Modified Rankin Scale of 0-1 at 3 months: NINDS: 39% (rtPA) vs. 26% (control) OR 1.7 (1.1-2.6) P = 0.019 ECASS-3: 52% (rtPA) vs. 45% (control) OR 1.34 (1.02-1.74) P = 0.04
Symptomatic ICH (NINDS definition): NINDS: 6.4% vs. 0.6% (placebo) P < 0.001 ECASS-3: 7.9% vs. 3.5% (placebo) P = 0.006
Death at 3 months: NINDS: 17% vs. 24% (placebo) P = 0.3 ECASS-3: 32% vs. 34% (placebo) P = 0.68
30% greater chance of good neurologic outcome at 3 months with IV tPA compared to without NNT to obtain significant benefit in 1 patient within 3 hour window: 8 NNT to obtain significant benefit in 1 patient within 3-4.5 hour window: 23 40% get better with tPA, 28% get better without tPA, (12% absolute benefit) Significant increase in risk of ICH: 6.4% (<3 hours) vs. 7.9% (3-4.5 hours)
Diagnosis of ischemic stroke causing measurable neurological deficit.
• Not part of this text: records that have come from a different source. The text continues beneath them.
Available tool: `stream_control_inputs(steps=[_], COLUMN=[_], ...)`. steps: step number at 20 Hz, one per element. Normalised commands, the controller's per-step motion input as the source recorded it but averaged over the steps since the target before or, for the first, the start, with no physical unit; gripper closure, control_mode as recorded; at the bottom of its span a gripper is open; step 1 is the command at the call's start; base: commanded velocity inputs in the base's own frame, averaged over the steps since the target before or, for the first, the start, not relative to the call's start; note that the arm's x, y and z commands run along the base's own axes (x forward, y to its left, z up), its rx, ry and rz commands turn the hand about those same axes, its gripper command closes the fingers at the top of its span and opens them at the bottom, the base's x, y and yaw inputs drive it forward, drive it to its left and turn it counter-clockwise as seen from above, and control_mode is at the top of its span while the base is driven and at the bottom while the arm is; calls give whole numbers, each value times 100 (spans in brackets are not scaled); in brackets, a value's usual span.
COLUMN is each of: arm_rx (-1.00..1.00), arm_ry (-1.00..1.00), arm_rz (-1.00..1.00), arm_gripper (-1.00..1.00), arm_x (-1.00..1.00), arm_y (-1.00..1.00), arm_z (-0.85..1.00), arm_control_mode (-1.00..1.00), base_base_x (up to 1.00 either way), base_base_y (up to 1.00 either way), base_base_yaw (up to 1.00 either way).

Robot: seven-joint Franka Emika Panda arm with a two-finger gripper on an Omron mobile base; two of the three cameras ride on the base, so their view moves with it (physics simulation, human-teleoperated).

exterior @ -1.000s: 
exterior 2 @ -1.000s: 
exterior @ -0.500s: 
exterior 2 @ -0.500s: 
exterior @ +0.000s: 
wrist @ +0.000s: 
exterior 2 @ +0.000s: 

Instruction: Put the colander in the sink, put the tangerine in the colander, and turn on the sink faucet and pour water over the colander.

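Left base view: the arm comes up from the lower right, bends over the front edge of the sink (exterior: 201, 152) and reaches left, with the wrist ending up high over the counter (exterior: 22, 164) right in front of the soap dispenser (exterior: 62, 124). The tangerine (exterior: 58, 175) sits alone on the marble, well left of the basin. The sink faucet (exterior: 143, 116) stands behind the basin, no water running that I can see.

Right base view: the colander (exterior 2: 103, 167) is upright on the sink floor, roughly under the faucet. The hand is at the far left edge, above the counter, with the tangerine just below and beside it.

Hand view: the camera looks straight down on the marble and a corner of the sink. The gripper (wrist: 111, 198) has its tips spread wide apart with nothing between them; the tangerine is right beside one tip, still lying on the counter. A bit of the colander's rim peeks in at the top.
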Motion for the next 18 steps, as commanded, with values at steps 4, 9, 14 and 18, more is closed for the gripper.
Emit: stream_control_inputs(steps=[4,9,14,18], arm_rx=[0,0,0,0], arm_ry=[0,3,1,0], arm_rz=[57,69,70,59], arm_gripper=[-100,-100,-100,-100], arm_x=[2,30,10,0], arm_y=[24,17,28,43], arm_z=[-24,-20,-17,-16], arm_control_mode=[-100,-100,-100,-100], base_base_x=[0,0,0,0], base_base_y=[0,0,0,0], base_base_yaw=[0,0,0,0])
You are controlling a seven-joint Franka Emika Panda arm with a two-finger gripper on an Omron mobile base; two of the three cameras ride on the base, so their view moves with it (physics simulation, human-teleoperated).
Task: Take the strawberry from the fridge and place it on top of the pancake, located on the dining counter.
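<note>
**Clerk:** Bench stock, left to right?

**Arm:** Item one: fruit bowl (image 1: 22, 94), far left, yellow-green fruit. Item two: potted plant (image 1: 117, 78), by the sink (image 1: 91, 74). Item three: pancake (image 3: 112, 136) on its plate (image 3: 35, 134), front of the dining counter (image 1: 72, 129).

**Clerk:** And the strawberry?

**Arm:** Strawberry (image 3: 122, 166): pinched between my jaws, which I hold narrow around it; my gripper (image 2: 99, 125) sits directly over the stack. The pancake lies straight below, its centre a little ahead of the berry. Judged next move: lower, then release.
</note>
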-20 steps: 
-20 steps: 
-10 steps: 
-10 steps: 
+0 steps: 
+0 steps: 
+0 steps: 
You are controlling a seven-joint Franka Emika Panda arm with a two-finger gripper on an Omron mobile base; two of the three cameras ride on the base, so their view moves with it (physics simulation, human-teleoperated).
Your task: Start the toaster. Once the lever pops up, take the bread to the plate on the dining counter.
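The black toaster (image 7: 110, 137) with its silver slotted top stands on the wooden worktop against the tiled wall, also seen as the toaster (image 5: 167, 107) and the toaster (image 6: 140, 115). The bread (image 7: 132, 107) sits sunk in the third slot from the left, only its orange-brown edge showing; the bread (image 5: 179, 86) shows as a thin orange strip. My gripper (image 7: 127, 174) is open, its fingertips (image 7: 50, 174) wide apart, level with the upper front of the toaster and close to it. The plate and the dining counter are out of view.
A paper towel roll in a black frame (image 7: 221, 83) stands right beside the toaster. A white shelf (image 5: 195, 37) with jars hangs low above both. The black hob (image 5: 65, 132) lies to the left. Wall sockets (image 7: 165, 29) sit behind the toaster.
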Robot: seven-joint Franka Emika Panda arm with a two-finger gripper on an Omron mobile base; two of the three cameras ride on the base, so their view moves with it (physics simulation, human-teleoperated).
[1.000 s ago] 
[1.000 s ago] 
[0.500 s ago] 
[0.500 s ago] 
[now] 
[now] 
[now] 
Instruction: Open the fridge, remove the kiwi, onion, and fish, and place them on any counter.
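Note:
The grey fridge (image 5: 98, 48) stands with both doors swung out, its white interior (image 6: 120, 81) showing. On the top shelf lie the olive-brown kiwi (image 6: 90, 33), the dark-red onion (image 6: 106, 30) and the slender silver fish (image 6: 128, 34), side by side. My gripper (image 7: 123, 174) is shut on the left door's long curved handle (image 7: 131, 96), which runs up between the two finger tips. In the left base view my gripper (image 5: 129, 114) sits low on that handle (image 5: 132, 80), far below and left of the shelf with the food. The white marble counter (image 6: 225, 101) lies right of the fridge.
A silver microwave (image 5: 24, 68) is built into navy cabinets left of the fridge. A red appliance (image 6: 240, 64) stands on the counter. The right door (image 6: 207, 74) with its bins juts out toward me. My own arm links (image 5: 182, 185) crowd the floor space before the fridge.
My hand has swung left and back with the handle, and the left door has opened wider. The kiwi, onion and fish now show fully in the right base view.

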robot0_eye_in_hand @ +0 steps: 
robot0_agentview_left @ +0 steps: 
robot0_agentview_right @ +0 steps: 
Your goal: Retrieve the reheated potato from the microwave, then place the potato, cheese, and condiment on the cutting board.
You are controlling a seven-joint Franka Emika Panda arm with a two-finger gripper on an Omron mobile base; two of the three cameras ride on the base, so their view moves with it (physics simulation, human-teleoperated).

Onset of symptoms <3 hours before beginning treatment (see below for 3-4.5 hours after onset). Age ≥ 18 years old
Significant head trauma or stroke in previous 3 mths. Intracranial neoplasm, aneurysm, or AVM. Symptoms of stroke should not be suggestive of subarachnoid hemorrhage. Arterial puncture at a noncompressible site in previous 7 days. History of previous intracranial hemorrhage. Recent intracranial or intraspinal surgery.
BP elevated (>185/110 mm Hg). Evidence of active internal bleeding or acute trauma (fracture) on exam. Anticoagulant use with INR >1.7 or PT >15. Taking a direct thrombin inhibitor or factor Xa within 48 hours or with elevated aPTT, INR, ECT (ecarin clotting time), TT (thrombin time), or appropriate factor Xa assay.
If received heparin in previous 48 hours, aPTT must be in normal range. Platelet count <100,000 mm3. Blood glucose concentration <50 mg/dL (2.7 mmol/L) (serum glucose is only lab test that MUST be obtained before starting tPA). CT shows multilobar infarction (hypodensity >1/3 cerebral hemisphere). tPA may be given if other early ischemic changes are seen on CT.
GI or GU hemorrhage in previous 21 days. Major surgery or major trauma in previous 14 days. Seizure at onset with postictal residual neurological impairments. Myocardial infarction in the previous 3 months. Pregnancy. Minor or rapidly improving neurological symptoms.
Same as those for earlier time periods, with any 1 of the following 4 additional exclusion criteria: 1. Age > 80 years old. 2. Any oral anticoagulant use, regardless of INR. 3. Severe stroke (NIHSS score >25). 4. Those with both history of stroke and diabetes.
Intraarterial (IA) tPA within 6 hours (Class I; Level of Evidence B) - tPA does not have FDA approval for IA use Mechanical Thrombectomy: - Within 8 hours in anterior circulation - Less defined in posterior circulation, possibly up to 24-36 hours in some cases - Stent retrievers generally preferred to coil retrievers (Class I; Level of Evidence A)
TIA should be treated as impending stroke The period of greatest risk for stroke is within 48 hours of a TIA Simple clinical features can predict those patients with TIA at greatest stroke risk IV tPA is indicated for acute ischemic stroke within 3 hours, and now up to 4.5 hours in select patients. IA tPA is indicated for acute ischemic stroke within 6 hours. Mechanical thrombectomy is indicated for acute ischemic stroke within 8 hours.